Provided material:
----------

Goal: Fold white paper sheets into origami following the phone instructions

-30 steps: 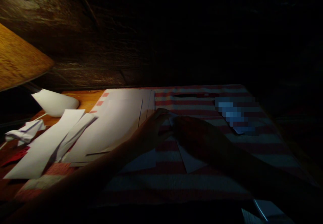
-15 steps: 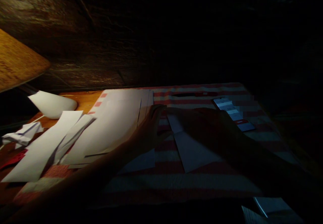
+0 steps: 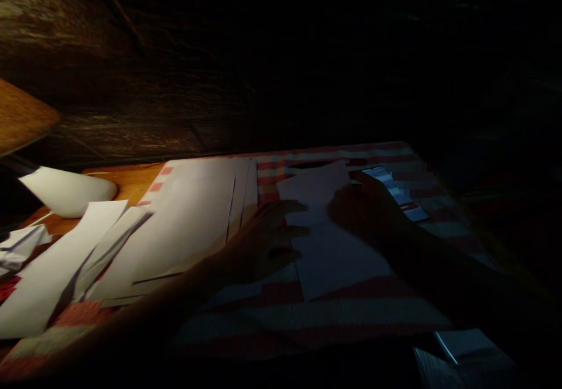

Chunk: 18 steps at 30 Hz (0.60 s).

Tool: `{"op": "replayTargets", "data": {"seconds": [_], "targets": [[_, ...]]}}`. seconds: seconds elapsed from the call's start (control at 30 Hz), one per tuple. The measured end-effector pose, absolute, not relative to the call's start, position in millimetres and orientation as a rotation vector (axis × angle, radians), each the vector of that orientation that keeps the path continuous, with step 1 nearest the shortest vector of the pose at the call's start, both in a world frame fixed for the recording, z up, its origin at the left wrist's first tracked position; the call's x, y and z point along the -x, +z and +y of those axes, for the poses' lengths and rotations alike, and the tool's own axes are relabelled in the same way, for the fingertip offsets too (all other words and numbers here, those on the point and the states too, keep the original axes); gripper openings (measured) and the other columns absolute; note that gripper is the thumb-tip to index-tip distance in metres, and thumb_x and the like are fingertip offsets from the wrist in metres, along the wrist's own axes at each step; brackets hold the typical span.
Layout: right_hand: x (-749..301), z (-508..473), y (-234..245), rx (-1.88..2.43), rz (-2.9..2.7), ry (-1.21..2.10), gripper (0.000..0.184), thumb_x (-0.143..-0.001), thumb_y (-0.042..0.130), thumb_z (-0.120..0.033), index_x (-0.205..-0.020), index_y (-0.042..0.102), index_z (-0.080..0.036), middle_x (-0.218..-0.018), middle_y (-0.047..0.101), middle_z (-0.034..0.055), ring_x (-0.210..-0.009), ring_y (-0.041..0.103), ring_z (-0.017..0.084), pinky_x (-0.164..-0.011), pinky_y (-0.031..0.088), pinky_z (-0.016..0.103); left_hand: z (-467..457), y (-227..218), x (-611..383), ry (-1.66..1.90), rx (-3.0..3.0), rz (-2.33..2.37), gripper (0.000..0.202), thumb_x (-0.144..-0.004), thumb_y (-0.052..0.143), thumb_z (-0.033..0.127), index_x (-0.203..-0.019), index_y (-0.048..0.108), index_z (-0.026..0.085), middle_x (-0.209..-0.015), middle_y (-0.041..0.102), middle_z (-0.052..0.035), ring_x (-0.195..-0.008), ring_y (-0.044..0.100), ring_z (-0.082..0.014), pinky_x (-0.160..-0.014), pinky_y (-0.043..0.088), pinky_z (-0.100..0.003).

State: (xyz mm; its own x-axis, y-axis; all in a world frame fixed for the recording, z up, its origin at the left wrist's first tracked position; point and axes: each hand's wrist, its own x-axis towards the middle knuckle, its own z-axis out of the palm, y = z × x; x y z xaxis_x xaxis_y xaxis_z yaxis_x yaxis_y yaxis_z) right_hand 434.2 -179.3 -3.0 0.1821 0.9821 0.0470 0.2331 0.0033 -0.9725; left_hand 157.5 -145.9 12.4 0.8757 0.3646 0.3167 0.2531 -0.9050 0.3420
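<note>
In the dim middle of the striped cloth (image 3: 281, 313) lies a white sheet of paper (image 3: 320, 237). My left hand (image 3: 272, 243) reaches over its left edge, fingers apart and stretched onto the paper. At the right edge my right hand (image 3: 369, 202) is closed, its curled fingers on the sheet's border; deep shadow hides the fingertips. Beyond it rests a phone (image 3: 395, 190) with a lit screen. A stack of large white paper sheets (image 3: 193, 213) lies left of my left hand.
A white lamp base (image 3: 74, 190) stands at the left, its orange-brown shade (image 3: 21, 114) above. Paper strips (image 3: 65, 272) and crumpled paper (image 3: 21, 245) lie near it. A dark slim object (image 3: 309, 165) is at the cloth's back. The wall (image 3: 175, 85) rises behind.
The sheet's upper part, earlier under my hands, now lies spread upward. My left hand has come nearer with fingers spread; my right hand has curled at the right edge. The view has shifted slightly right.
</note>
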Motion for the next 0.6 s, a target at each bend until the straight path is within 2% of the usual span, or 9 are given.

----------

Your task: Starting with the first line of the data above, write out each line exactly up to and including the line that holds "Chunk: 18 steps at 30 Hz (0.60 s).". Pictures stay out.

Task output:
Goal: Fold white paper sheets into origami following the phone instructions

-30 steps: 
-15 steps: 
+0 steps: 

Chunk: 18 steps at 30 Hz (0.60 s).

That concludes the answer.